→ **Work instruction**:
Lines that contain the string "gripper" are the ones to list; copy all of them from the records.

Collected data
☆ ☆ ☆ ☆

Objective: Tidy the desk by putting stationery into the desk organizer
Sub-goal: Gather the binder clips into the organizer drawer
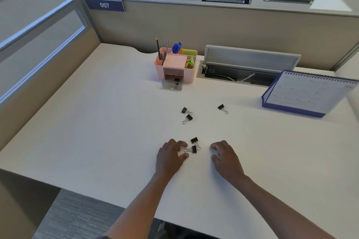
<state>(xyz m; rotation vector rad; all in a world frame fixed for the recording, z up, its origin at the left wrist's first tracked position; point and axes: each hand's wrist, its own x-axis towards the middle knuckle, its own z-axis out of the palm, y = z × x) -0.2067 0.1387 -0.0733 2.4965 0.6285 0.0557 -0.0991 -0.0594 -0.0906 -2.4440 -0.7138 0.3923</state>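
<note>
A pink desk organizer (189, 77) stands at the back of the white desk, holding pencils, blue pens and sticky notes. Its clear drawer (171, 84) is pulled out with a black binder clip inside. Several black binder clips lie loose on the desk: two (187, 114) in the middle, one (222, 108) to the right, and two (194, 146) near the front. My left hand (171, 156) rests on the desk, thumb and fingers apart around the wire handle of the nearest clip. My right hand (225, 157) lies on the desk to the right of those clips, holding nothing.
A purple desk calendar (310, 93) stands at the right. An open cable tray (242, 75) with its grey lid raised sits beside the organizer. Partition walls close the back and left. The desk's front edge runs below my forearms.
</note>
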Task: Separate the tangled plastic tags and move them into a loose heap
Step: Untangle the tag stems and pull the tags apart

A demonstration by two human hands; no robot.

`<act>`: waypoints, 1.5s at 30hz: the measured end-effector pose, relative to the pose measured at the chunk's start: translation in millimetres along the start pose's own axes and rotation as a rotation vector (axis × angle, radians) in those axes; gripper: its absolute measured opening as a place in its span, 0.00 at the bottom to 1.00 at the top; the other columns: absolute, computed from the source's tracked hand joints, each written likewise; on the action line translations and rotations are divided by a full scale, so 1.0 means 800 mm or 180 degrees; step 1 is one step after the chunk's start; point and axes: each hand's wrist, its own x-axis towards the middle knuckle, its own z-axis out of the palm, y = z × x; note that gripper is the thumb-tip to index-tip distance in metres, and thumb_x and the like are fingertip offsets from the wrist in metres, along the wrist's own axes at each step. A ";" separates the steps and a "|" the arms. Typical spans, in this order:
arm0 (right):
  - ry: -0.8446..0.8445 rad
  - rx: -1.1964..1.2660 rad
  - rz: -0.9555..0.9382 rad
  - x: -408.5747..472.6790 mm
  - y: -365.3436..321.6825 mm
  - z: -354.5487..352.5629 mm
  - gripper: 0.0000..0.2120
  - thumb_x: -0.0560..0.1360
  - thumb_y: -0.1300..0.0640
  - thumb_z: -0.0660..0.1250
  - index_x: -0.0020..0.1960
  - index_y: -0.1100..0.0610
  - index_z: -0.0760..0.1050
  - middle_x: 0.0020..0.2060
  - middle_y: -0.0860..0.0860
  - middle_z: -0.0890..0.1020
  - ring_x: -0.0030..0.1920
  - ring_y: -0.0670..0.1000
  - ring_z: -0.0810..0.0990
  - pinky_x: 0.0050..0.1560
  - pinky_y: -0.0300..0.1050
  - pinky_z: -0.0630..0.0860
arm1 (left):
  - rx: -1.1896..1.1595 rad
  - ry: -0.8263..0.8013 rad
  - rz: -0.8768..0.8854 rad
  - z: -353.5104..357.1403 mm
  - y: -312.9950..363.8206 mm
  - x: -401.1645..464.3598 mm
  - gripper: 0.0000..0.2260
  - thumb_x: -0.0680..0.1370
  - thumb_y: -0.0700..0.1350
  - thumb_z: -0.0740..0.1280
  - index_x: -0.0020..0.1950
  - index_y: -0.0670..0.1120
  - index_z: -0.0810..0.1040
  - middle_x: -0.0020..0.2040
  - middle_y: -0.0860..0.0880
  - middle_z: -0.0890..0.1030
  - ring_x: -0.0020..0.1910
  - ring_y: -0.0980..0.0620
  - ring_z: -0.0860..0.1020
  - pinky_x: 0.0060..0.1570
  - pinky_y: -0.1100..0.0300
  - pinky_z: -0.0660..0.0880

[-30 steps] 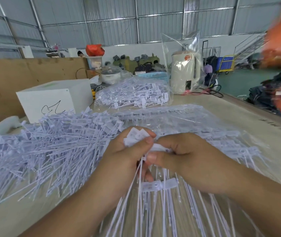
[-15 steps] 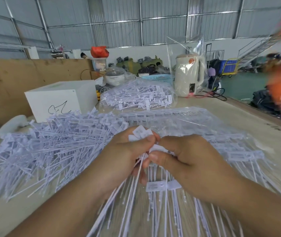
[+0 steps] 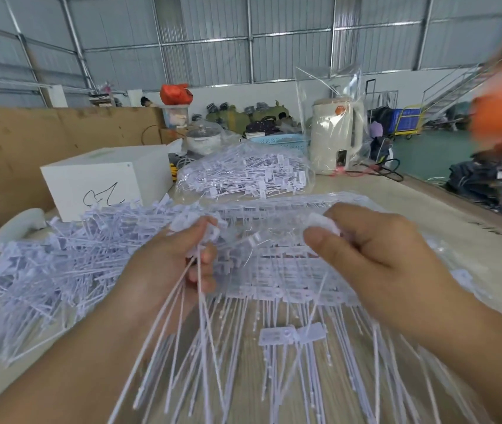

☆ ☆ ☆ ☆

→ **Exercise answer**:
`<act>`: waypoints, 1.5s at 30hz: the measured end-effector pose, relative to the pose measured at the chunk's start: translation in millimetres along the start pose's own axes and rotation as a rotation vector (axis × angle, radians) in those axes; gripper: its absolute measured opening as a place in its span, 0.00 at the bottom to 1.00 at the top; the other columns: absolute, computed from the source's tracked hand joints, each written likewise; on the action line translations and rotations are divided by a full scale, so 1.0 means 800 mm or 180 degrees; step 1 is one step after the chunk's start; point and axes: each hand's wrist, its own x-axis towards the middle knuckle, its own z-axis out of the palm, y = z × x; note that gripper is the thumb-tip to index-tip distance in metres, and thumb_x and the like are fingertip offsets from the wrist in metres, along the wrist's own axes at each step. A ";" separates the steps and a "|" the arms. Typical spans, in this order:
  - gripper: 0.0000..0.2120
  - gripper: 0.0000..0.2260

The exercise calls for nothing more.